- Input data

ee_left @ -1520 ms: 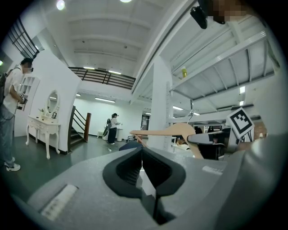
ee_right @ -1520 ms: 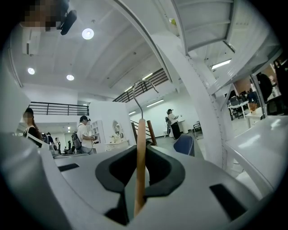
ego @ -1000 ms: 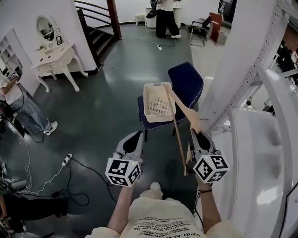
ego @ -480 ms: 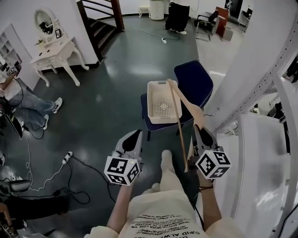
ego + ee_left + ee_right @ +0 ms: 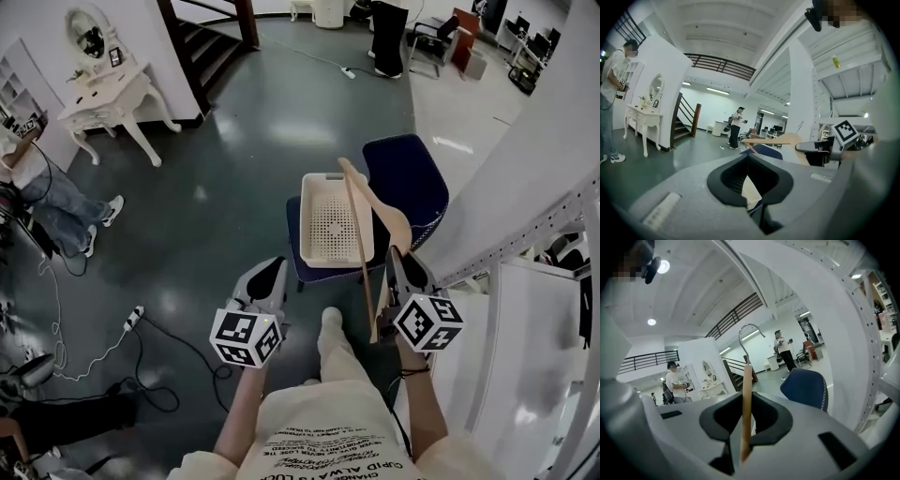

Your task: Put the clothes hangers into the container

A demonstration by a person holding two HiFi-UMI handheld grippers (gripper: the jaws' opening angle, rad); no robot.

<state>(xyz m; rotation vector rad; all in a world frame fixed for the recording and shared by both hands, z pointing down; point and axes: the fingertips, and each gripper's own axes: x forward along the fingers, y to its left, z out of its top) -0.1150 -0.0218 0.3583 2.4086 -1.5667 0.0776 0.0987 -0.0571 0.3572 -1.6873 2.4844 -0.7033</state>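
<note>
While the cream container (image 5: pixel 315 187) stands on the blue chair (image 5: pixel 414 174), the wooden clothes hanger (image 5: pixel 359 253) is in the right hand-held gripper (image 5: pixel 397 255).

Inside the container, at the middle of the head view, only its perforated bottom shows. Both forearms reach forward from the bottom of the frame, and both tools point up the frame toward the chair. At the lower left of the container, the left hand-held gripper (image 5: pixel 275 269) has its jaws together with nothing between them. At the lower right, the right one is closed narrowly on the hanger's thin wooden body. The hanger's long straight bar runs from the lower middle up the frame, crossing the container's right rim in the picture. Its metal hook (image 5: pixel 749 333) points up in the right gripper view.
</note>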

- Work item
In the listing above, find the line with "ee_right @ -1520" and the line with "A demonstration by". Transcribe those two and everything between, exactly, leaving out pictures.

- Result of the exercise
ee_right @ -1520 ms: 
ego @ -1000 ms: 
ego @ -480 ms: 
ego + ee_left + ee_right @ +0 ms: 

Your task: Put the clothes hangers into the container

A demonstration by a person holding two HiFi-UMI handheld grippers (gripper: the jaws' opening angle, rad); no robot.

The work on this exercise has been finished.